Why So Many Childcare Centers Are Closing

Posted by Alana Semuels | 2 hours ago | Economy, Uncategorized | Views: 6


For nearly 18 years, Corrine Hendrickson has run a family daycare out of her home in rural Wisconsin, navigating the low pay and long hours because she loves the job.

But at the end of August, before a new school year begins, she’s shutting down Corrine’s Little Explorers for good. 

With the disappearance of federal and state subsidies that kept her afloat for the last few years, she says, the model no longer works, and she doesn’t want to have to choose between raising rates or taking a pay cut. She’s not alone: in Wisconsin, other childcare centers are closing ahead of the new school year.
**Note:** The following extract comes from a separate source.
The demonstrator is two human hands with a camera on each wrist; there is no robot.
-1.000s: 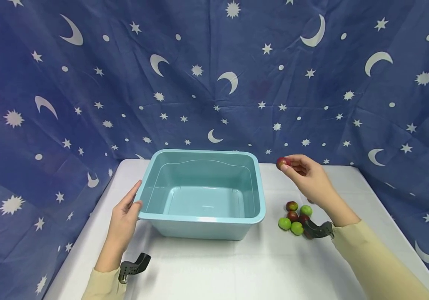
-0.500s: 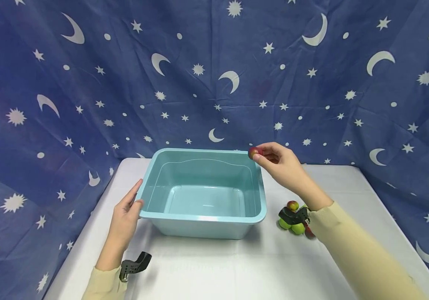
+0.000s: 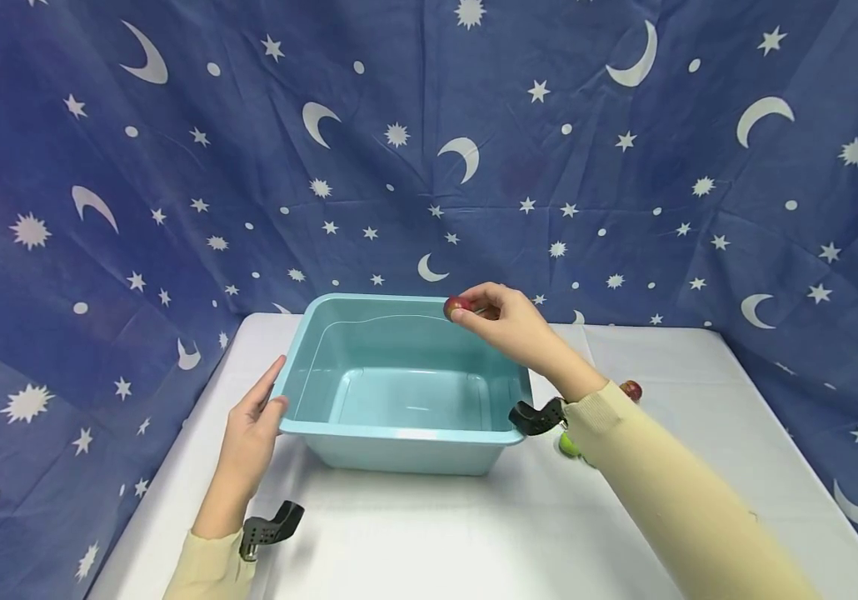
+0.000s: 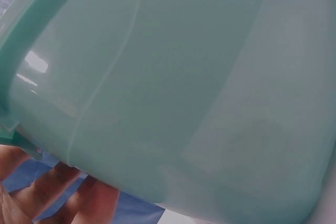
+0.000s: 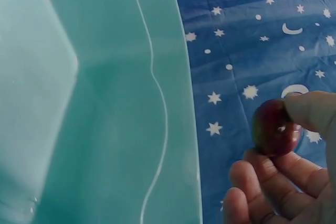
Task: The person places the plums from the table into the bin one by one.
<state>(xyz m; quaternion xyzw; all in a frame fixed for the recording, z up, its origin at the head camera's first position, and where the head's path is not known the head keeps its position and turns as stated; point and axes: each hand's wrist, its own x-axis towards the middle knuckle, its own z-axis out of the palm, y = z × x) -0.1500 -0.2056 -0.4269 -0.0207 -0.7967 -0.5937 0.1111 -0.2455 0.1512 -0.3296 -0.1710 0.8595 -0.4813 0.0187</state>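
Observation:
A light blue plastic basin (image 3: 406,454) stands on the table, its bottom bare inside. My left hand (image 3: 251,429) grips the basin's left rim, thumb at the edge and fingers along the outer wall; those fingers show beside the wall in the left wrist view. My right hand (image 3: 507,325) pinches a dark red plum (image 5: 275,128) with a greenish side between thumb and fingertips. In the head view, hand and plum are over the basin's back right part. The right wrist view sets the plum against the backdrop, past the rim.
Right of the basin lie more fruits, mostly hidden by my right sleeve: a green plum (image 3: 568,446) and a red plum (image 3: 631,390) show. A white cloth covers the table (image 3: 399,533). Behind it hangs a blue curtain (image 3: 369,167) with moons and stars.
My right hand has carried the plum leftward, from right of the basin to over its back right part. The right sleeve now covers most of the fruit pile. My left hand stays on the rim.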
“We’re getting to an inflection point,” she says. “I think enough of us are going to close that they’re going to have to do something.”

Across the country, childcare centers are struggling as they never have before. A perfect storm of rising costs, worker shortages, and the expiration of federal and state grants makes it extremely difficult for these businesses to operate.

Childcare has long been in crisis. Overhead costs like buildings and liability insurance are expensive, and to take care of young kids, centers need a lot of staff, which means they have to spend a lot on payroll. But they also can’t charge too much money, or families will drop out.

“Childcare is a textbook example of a broken market,” said Janet Yellen, back in 2021 when she was Secretary of the Treasury.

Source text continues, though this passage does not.